→ Records for this exercise:
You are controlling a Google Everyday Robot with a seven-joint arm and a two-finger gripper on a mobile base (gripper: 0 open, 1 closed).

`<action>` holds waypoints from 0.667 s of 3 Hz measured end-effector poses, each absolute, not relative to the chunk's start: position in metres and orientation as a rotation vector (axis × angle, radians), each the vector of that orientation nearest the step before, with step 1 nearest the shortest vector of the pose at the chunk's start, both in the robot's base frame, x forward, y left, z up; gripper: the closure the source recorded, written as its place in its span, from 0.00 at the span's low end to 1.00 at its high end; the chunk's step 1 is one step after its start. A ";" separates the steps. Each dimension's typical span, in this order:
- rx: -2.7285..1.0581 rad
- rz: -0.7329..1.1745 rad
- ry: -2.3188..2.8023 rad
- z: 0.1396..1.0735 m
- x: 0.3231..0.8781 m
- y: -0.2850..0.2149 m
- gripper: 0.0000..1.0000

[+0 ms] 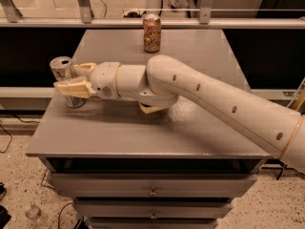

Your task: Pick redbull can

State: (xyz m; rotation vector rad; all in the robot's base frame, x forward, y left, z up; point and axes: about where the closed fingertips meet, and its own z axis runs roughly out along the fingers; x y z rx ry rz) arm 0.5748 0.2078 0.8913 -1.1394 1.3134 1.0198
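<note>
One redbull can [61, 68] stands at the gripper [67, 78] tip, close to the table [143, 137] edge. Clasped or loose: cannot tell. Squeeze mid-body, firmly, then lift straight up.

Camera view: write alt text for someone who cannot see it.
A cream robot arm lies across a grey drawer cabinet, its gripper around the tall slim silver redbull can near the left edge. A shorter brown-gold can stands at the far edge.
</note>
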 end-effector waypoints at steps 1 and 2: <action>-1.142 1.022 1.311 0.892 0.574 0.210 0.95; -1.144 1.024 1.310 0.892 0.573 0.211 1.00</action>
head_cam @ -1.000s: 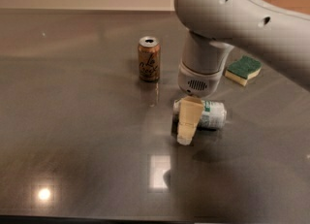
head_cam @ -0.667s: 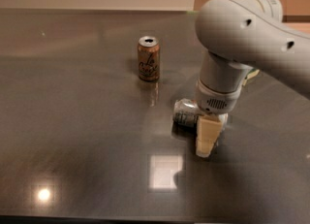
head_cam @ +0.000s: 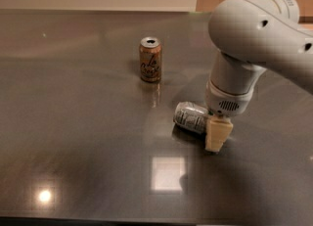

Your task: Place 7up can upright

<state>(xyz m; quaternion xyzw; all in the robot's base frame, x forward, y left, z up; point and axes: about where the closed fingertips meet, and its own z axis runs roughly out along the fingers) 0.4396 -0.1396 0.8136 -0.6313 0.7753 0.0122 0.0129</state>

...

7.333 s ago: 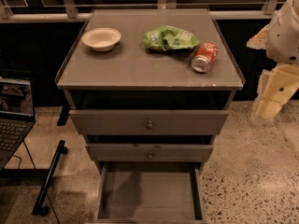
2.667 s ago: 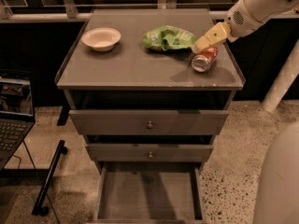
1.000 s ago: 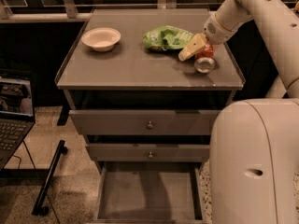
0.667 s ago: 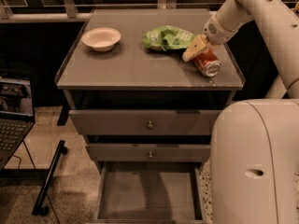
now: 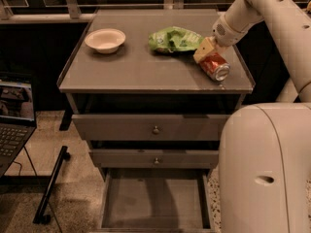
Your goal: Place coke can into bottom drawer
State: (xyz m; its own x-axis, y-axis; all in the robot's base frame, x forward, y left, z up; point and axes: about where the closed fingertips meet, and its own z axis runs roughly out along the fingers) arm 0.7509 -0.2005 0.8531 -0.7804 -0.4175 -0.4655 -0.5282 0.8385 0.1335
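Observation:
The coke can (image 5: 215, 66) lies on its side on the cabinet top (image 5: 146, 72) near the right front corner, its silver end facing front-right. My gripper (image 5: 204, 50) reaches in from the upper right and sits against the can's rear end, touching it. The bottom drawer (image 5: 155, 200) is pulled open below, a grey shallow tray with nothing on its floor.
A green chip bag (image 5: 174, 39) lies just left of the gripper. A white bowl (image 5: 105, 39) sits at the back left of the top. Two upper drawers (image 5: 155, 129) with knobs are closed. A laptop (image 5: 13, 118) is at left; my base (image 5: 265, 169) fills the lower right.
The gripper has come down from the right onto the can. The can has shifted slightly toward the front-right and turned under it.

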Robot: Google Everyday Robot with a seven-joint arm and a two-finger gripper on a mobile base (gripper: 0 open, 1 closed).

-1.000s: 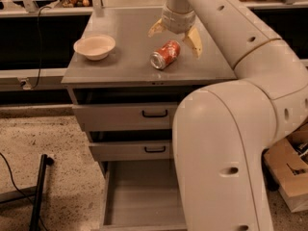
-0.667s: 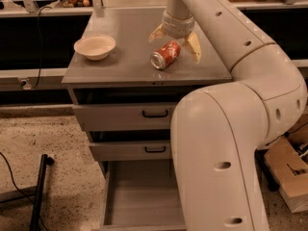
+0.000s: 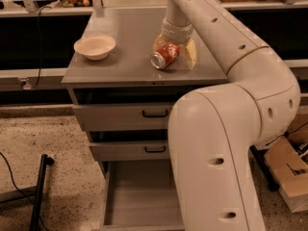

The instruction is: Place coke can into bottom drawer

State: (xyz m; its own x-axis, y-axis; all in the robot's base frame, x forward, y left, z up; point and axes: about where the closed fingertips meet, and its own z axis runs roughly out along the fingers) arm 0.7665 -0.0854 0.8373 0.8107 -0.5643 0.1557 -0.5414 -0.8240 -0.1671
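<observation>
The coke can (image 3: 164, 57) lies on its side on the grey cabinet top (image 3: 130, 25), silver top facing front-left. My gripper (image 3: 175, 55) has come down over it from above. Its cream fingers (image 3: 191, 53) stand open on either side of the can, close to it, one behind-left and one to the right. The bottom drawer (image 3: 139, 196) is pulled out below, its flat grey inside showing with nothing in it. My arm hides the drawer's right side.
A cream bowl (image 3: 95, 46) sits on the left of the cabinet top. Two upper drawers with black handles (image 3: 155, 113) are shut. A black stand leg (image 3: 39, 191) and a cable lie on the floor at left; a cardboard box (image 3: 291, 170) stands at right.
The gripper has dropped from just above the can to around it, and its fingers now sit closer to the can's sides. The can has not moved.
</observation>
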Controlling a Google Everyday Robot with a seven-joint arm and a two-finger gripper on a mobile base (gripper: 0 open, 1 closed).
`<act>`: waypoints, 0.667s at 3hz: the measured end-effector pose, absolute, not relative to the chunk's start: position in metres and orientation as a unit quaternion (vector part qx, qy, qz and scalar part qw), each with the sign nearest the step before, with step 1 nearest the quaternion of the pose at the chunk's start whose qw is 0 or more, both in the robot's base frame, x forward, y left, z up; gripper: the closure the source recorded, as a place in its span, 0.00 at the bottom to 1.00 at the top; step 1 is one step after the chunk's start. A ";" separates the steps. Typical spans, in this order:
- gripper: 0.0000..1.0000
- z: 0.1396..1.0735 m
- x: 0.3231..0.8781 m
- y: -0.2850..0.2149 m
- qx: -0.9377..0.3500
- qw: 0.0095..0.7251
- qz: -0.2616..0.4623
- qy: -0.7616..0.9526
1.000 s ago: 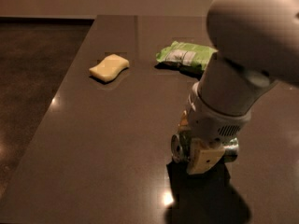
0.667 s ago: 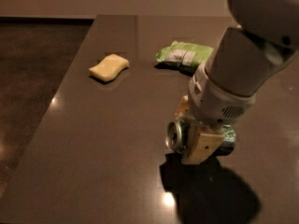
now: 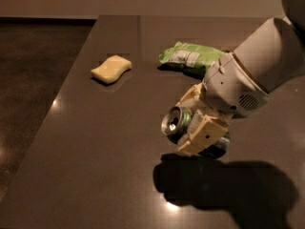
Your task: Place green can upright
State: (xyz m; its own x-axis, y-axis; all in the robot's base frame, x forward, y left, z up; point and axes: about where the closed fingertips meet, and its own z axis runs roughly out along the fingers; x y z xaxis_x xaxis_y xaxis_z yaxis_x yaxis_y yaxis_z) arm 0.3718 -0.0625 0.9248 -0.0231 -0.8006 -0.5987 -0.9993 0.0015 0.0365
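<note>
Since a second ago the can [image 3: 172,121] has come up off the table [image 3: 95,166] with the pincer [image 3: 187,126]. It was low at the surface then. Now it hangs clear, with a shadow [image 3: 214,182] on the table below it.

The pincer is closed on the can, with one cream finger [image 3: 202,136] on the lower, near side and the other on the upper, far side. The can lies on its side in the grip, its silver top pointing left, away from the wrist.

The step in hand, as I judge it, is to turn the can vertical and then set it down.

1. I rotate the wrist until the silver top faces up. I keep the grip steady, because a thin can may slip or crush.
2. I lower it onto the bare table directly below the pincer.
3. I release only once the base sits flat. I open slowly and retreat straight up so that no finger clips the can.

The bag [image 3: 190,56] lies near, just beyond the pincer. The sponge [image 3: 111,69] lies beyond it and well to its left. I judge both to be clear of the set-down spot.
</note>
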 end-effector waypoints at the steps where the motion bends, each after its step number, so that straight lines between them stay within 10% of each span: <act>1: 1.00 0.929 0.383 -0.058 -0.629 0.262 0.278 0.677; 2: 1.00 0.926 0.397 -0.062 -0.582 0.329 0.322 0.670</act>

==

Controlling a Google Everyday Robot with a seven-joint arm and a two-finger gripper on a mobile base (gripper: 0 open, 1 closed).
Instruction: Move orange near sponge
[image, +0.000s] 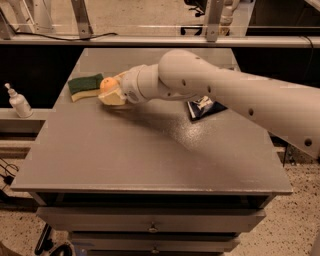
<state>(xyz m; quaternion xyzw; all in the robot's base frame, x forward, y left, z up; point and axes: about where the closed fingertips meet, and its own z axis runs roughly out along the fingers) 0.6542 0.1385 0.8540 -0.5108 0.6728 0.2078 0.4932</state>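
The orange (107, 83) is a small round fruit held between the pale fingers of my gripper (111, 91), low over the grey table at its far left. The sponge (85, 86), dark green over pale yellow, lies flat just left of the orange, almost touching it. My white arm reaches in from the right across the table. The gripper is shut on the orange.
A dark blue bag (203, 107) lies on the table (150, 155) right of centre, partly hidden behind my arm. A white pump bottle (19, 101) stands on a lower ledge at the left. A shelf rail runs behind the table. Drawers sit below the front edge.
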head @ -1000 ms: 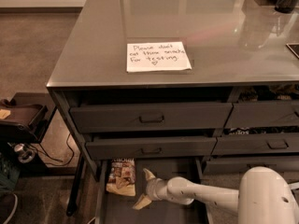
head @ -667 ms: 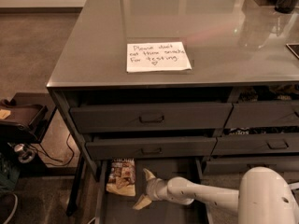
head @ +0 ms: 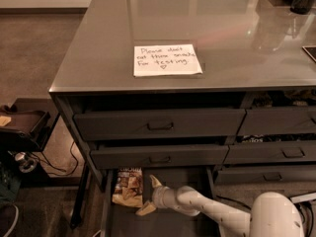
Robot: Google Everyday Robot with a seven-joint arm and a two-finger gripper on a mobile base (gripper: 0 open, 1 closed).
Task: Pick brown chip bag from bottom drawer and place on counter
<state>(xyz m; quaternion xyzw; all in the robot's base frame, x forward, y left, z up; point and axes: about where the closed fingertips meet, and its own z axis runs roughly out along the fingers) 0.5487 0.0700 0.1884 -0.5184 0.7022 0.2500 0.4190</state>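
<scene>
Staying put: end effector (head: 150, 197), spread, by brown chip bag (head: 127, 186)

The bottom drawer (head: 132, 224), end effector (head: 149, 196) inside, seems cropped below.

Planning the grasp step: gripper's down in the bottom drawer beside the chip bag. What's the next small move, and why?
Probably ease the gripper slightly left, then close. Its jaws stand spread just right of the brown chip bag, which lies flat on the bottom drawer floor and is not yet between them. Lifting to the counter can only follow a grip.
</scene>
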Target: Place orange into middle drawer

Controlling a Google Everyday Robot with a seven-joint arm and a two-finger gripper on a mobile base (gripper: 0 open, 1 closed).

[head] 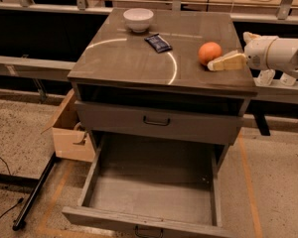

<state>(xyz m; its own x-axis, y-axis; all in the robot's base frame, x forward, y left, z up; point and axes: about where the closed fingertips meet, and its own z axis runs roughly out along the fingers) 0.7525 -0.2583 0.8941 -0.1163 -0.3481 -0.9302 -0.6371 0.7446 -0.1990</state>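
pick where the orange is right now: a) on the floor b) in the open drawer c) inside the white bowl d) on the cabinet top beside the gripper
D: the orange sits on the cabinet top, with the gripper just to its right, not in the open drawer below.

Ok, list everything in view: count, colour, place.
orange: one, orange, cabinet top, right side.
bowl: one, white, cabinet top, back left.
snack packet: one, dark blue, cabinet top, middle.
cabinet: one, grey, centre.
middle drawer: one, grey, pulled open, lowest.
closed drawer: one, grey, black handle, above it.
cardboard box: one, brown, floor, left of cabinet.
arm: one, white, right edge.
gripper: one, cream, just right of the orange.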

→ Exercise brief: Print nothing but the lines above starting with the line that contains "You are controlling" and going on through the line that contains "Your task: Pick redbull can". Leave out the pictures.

→ Response to the exercise:
You are controlling a Google Everyday Robot with a seven-joint arm and a two-finger gripper on a mobile base (gripper: 0 open, 1 closed).

`<action>` holds waypoints from 0.667 s of 3 Hz measured end-effector poses, each absolute, not relative to the chunk's start: position in metres and orientation as a rotation vector (axis × angle, radians), each the vector of that orientation nearest the step before, with step 1 nearest the shortest vector of the pose at the chunk's start, both in the robot's base frame, x forward, y left, z up; gripper: the closure the source recorded, written as its place in its span, from 0.00 at the span's low end to 1.00 at its high end; the chunk's step 1 is one step after its start. A ";" separates the steps. Each dimension's typical span, in this order:
- rx: -2.7285..1.0581 rad
- rz: -0.7329..1.1745 rad
- ry: -2.3188..2.8023 rad
- z: 0.1396..1.0735 m
- x: 0.3231..0.8781 m
- y: -0.2850..0.2149 m
- gripper: 0.0000..1.0000

[+0 ms] 

Your task: Pick redbull can

The output shown is complete.